** ACTION ITEM **
In the listing below, the answer starts at the line that has "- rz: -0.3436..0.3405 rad" and stops after the line that has "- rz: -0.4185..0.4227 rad"; please repeat that part exactly and nothing more.

** MATERIAL TO PROCESS **
########

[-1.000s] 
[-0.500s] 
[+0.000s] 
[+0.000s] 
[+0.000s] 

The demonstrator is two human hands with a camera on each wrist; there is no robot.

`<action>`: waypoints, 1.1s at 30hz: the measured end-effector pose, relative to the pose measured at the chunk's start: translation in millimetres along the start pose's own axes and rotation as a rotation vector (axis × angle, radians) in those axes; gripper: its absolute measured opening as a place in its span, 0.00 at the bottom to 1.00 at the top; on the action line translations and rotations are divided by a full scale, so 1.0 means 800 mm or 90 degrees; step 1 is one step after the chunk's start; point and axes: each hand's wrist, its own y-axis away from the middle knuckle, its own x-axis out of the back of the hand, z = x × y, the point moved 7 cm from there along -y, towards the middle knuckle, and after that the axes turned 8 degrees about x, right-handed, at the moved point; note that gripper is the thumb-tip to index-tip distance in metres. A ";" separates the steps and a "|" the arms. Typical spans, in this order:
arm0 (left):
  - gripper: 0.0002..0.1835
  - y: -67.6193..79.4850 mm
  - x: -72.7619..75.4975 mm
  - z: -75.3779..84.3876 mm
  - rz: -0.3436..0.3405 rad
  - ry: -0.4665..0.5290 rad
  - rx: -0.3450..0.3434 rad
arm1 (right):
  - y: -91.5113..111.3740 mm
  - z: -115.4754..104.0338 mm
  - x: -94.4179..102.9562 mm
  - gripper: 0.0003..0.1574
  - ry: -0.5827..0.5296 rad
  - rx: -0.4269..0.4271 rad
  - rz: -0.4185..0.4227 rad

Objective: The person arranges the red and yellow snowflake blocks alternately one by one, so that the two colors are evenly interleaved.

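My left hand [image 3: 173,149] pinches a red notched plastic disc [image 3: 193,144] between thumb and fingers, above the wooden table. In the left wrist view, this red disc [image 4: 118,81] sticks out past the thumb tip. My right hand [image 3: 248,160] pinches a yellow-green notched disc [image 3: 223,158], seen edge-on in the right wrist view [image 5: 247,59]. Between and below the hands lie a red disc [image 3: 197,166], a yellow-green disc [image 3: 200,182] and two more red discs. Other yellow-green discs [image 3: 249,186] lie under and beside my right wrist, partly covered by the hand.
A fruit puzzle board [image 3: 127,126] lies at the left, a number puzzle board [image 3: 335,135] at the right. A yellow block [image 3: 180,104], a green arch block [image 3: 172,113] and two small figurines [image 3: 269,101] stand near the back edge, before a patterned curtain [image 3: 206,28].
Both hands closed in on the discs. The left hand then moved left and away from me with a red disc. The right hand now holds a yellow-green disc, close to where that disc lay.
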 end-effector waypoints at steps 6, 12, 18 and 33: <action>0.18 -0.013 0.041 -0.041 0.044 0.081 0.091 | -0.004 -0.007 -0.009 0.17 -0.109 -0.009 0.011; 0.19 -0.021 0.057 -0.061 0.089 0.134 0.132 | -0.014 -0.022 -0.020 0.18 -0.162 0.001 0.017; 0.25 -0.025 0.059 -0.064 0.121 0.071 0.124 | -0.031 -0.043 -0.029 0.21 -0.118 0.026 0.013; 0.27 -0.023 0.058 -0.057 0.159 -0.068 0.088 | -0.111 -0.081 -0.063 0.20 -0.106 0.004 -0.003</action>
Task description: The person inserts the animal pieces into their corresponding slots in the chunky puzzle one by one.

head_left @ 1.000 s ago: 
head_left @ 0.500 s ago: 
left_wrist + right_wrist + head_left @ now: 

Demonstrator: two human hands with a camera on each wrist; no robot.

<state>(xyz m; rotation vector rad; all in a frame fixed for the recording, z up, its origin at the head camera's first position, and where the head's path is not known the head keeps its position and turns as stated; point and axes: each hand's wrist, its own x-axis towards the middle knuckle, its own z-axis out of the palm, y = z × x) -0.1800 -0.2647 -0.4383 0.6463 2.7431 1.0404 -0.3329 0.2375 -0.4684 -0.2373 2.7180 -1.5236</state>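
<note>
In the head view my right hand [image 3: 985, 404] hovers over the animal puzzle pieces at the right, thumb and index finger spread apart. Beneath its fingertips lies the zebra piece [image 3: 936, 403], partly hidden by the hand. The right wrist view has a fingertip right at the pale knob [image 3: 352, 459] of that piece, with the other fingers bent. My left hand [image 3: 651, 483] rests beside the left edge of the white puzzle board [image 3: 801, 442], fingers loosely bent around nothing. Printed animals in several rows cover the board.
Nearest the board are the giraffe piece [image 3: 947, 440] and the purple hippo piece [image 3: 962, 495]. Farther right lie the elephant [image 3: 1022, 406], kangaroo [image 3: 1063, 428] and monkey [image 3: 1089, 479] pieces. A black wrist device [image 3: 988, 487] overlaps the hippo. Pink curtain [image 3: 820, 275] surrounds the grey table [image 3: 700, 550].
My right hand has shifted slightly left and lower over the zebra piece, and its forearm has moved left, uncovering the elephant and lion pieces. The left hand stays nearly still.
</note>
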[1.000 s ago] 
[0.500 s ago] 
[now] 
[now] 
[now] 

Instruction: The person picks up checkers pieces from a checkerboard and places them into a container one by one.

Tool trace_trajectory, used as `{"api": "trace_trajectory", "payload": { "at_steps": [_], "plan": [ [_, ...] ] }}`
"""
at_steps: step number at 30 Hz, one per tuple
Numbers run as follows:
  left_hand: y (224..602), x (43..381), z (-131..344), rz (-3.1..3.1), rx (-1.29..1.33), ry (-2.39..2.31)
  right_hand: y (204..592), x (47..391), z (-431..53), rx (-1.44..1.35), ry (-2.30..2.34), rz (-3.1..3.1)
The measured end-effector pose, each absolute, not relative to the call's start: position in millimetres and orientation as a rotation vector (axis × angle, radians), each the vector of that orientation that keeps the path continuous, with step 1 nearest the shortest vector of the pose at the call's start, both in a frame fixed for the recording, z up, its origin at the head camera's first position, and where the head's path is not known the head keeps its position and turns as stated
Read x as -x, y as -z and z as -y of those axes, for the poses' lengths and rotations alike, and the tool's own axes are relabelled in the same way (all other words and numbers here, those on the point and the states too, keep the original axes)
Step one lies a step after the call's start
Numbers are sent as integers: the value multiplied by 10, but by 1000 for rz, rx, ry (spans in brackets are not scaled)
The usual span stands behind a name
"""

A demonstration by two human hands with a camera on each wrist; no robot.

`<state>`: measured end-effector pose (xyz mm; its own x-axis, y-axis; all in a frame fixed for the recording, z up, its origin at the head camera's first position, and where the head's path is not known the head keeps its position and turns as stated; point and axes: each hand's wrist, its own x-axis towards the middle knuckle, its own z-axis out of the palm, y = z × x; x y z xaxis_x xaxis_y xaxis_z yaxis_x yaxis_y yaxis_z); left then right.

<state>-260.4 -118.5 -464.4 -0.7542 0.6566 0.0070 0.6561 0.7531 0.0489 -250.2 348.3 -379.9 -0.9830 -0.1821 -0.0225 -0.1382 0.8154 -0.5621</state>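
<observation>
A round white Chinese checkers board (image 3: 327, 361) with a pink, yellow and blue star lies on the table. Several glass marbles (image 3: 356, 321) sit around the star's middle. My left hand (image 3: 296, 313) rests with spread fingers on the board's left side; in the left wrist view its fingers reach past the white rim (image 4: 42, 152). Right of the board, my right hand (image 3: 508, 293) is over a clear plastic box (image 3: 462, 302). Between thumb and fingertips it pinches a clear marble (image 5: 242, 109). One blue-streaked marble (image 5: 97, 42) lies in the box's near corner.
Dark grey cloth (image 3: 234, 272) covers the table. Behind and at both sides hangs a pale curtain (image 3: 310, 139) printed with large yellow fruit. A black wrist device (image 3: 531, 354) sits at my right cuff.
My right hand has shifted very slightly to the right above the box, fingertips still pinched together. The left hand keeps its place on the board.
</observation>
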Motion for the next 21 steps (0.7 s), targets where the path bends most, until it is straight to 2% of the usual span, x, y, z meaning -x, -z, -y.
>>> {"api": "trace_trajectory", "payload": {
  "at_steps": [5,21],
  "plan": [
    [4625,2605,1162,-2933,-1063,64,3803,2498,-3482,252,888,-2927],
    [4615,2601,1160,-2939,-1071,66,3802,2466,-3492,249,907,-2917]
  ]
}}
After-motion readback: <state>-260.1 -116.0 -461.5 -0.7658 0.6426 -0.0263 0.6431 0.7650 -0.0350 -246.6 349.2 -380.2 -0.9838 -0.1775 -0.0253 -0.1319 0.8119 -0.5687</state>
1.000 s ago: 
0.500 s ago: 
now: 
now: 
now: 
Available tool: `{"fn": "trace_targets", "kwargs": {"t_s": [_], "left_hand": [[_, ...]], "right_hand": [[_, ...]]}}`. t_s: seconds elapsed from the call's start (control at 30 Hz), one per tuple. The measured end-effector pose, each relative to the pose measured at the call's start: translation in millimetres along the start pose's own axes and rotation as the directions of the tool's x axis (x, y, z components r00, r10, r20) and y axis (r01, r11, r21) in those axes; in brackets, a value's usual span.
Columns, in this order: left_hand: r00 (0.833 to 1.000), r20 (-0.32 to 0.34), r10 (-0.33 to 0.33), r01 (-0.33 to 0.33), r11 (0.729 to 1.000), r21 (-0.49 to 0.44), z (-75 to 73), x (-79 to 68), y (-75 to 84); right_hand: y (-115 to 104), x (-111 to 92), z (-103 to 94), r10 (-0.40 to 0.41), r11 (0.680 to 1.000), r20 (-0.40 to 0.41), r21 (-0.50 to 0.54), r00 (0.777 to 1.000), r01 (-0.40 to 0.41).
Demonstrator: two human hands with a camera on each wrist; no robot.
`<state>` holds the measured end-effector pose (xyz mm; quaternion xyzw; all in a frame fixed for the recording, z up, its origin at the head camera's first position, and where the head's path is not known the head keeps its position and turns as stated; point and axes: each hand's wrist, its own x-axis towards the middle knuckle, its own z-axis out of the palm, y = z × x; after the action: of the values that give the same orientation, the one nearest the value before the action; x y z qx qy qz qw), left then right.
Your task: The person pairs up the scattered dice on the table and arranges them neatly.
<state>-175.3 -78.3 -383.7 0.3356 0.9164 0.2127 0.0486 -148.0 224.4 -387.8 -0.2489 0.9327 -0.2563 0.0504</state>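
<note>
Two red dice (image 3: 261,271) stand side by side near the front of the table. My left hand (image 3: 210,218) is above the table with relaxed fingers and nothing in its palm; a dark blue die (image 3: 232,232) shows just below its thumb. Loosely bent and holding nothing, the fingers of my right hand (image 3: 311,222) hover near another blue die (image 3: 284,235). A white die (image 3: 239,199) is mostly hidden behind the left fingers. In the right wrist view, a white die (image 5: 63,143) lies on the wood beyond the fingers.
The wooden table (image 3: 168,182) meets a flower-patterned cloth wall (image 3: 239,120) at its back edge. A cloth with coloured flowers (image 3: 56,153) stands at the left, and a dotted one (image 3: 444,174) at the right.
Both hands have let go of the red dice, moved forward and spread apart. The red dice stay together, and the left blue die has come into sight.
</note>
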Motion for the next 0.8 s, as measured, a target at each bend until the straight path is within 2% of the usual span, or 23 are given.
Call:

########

** REPLY **
  - rz: -0.3436..0.3405 rad
  - ry: -0.4665..0.5290 rad
  - rx: -0.3450..0.3434 rad
arm1 (right):
  - y: -91.5113..111.3740 mm
  - z: -115.4754..104.0338 mm
  - x: -94.4179..102.9562 mm
  - gripper: 0.0003..0.1574
  - ry: -0.5827..0.5296 rad
  - rx: -0.4269..0.4271 rad
  - rz: -0.4185..0.4227 rad

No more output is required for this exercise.